Many Retirees Rely Solely on Social Security—And Their Experiences Vary Widely - Finance 50+

Many Retirees Rely Solely on Social Security—And Their Experiences Vary Widely

The question of whether Social Security benefits can support a comfortable retirement continues to divide Americans approaching their later years. Interviews with households that depend primarily on the federal program reveal sharply different outcomes, underscoring how lifestyle, savings habits and geographic costs shape the answer.

Two households, two realities

Alden and Dena Swartz, relying on almost $4,000 in combined monthly Social Security income, say they are finding it difficult to cover essentials. Rising housing expenses and medical bills consume much of their benefit before other costs are addressed. In contrast, Gail Randle, 73, and her partner, Mike DellaVolpe, receive approximately $2,400 a month—about $30,000 a year—but report living within their means by practicing strict frugality. Randle says nearly every household item is second-hand, yet functional, allowing the pair to avoid debt and maintain a sense of financial stability.

Program never designed as a stand-alone pension

Social Security originally aimed to replace only a portion of preretirement earnings.
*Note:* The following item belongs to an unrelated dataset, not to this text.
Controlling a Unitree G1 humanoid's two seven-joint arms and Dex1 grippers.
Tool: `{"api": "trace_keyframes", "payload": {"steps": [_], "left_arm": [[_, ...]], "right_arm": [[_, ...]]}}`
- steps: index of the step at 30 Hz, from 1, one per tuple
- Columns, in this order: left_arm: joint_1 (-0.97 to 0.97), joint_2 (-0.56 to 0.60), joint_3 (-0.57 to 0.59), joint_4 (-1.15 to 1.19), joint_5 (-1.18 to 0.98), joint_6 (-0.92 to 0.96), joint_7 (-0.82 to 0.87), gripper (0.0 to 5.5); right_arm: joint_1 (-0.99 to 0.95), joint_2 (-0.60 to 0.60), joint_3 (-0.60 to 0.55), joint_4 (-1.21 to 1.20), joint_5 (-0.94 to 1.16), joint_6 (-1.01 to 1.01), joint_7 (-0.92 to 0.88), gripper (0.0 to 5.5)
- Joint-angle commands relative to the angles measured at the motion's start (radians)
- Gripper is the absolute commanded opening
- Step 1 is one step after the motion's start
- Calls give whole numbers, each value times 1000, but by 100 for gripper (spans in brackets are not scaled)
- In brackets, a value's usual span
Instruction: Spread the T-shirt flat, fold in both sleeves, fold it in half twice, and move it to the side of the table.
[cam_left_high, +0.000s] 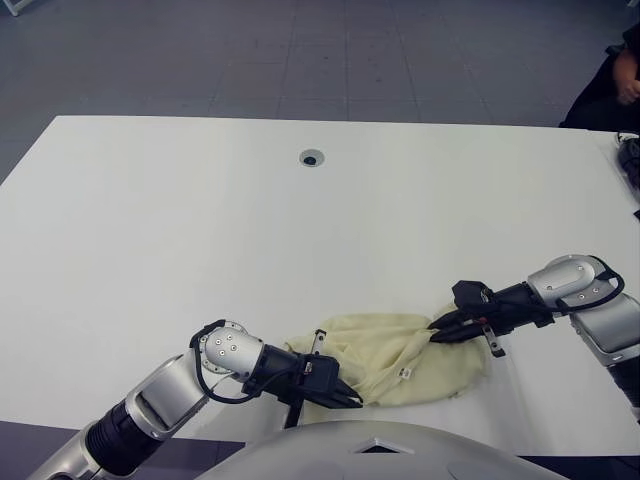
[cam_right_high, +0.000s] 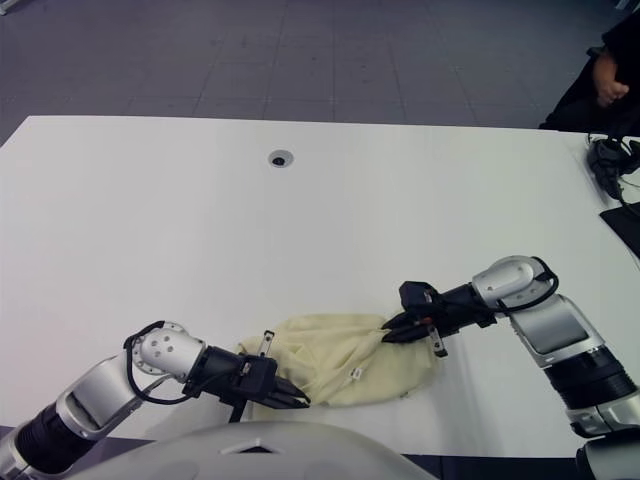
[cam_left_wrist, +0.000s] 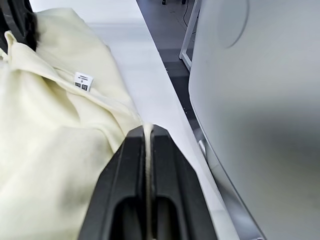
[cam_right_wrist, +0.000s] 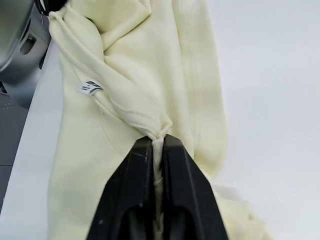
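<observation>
A pale yellow T-shirt (cam_left_high: 395, 360) lies bunched up near the front edge of the white table (cam_left_high: 200, 230). My left gripper (cam_left_high: 345, 398) is at the shirt's front left edge, shut on a thin fold of fabric (cam_left_wrist: 147, 132). My right gripper (cam_left_high: 437, 332) is at the shirt's upper right edge, shut on a gathered pinch of cloth (cam_right_wrist: 160, 131). A small white label (cam_right_wrist: 89, 87) shows on the shirt between the two grippers.
A round cable hole (cam_left_high: 311, 158) sits in the table toward the back. Dark cables and gear (cam_right_high: 610, 160) lie at the table's far right edge. The table's front edge runs just below the shirt. Broad bare tabletop lies to the left and behind.
</observation>
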Motion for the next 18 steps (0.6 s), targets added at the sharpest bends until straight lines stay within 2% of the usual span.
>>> {"api": "trace_keyframes", "payload": {"steps": [1, 8, 13, 18], "left_arm": [[30, -6, -51, -33, -23, 10, -21, 0], [20, -36, -9, -16, -65, 18, -4, 0], [13, -49, 43, -16, -102, 28, 10, 0], [17, -47, 56, -22, -112, 34, 28, 0]], "right_arm": [[23, -24, -56, -59, 40, 1, -2, 1], [102, -58, -173, -174, 25, -81, -65, 1], [346, -104, -328, -291, -103, -292, -133, 1], [533, -108, -384, -386, -148, -380, -150, 1]]}}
On average, benefits cover roughly 40% of previous income, according to the Social Security Administration. Future retirees may receive an even smaller share: the Congressional Budget Office projects a funding shortfall by 2035 unless adjustments are enacted. A detailed explanation of that projection is available through the CBO’s long-term budget outlook.
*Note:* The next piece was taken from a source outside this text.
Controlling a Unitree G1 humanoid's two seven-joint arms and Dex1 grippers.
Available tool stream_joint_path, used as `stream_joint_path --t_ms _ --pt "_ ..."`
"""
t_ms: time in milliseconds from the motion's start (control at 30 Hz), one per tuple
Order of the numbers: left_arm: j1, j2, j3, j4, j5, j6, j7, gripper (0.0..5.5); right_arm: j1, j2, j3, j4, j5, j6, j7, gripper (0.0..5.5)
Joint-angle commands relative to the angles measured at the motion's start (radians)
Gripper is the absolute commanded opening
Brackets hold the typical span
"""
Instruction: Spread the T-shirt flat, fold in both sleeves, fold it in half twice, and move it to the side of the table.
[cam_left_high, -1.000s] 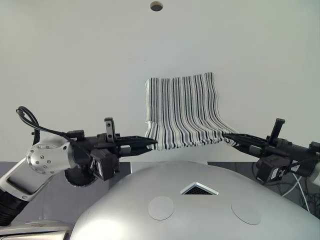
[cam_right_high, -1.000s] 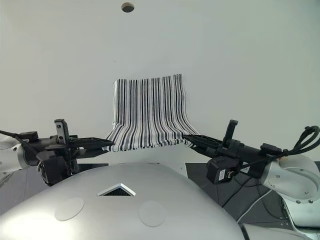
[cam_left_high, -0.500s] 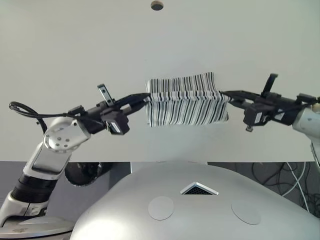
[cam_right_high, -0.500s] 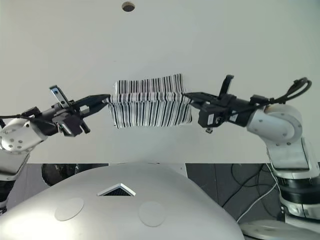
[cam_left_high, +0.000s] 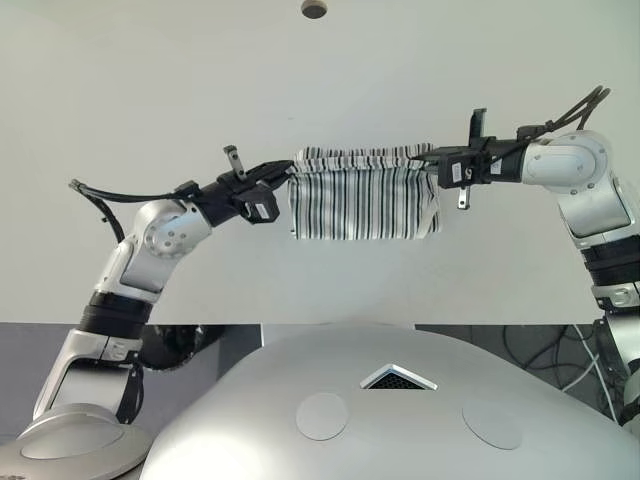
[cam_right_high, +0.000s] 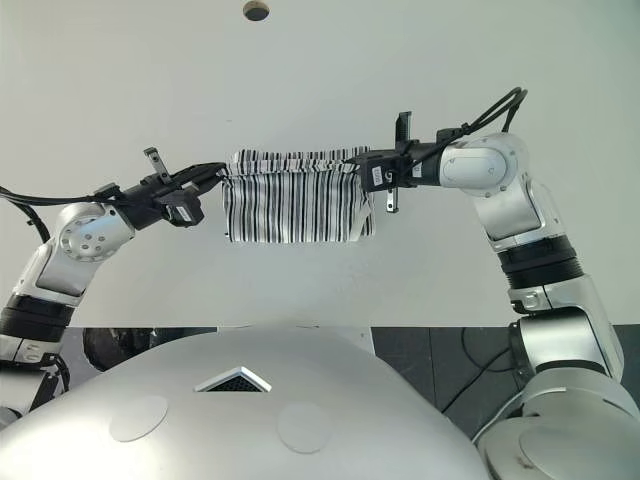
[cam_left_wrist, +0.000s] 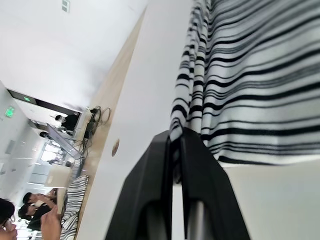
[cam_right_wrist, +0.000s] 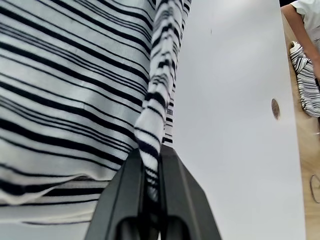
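The black-and-white striped T-shirt (cam_left_high: 365, 197) lies on the white table (cam_left_high: 150, 80), doubled over itself into a wide band. Its upper layer is stretched between my two grippers along the band's far edge. My left gripper (cam_left_high: 290, 172) is shut on the left corner of that gathered hem; in the left wrist view the fingertips (cam_left_wrist: 192, 145) pinch the striped cloth (cam_left_wrist: 250, 75). My right gripper (cam_left_high: 432, 157) is shut on the right corner, and the right wrist view has the cloth (cam_right_wrist: 65, 100) bunched between its fingers (cam_right_wrist: 172, 165). Both arms are stretched far out over the table.
A small round dark hole (cam_left_high: 313, 10) sits in the table beyond the shirt. The table's near edge (cam_left_high: 100, 322) runs across below the arms. Past the table's far side lies another striped cloth (cam_right_wrist: 306, 85), next to a person's arm.
Both grippers have carried the shirt's near hem up and away from me, over the rest of the shirt to its far edge. The shirt now shows as a shorter band.
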Motion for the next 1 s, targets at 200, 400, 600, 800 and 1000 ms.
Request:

Savings expectations clash with reality

Surveys show many workers believe at least $1 million in personal savings is required for a secure retirement. Financial firms often advise accumulating ten times annual pay before leaving the workforce, reinforcing that perception.

Actual balances fall well short of those targets. Federal Survey of Consumer Finances data indicate that among households aged 65 to 74 with a retirement account, the median balance is about $200,000. Roughly half of families in that age range have no retirement account at all.

Research challenges the $1 million benchmark

Andrew Biggs, a senior fellow at the American Enterprise Institute, argues that far lower savings can suffice when combined with Social Security. In a widely circulated essay, he contends that a nest egg between $50,000 and $100,000 often bridges the gap, citing the Survey of Household Economics and Decisionmaking. In that poll, roughly 85% of respondents aged 65 to 74 said they were managing “okay” or better financially.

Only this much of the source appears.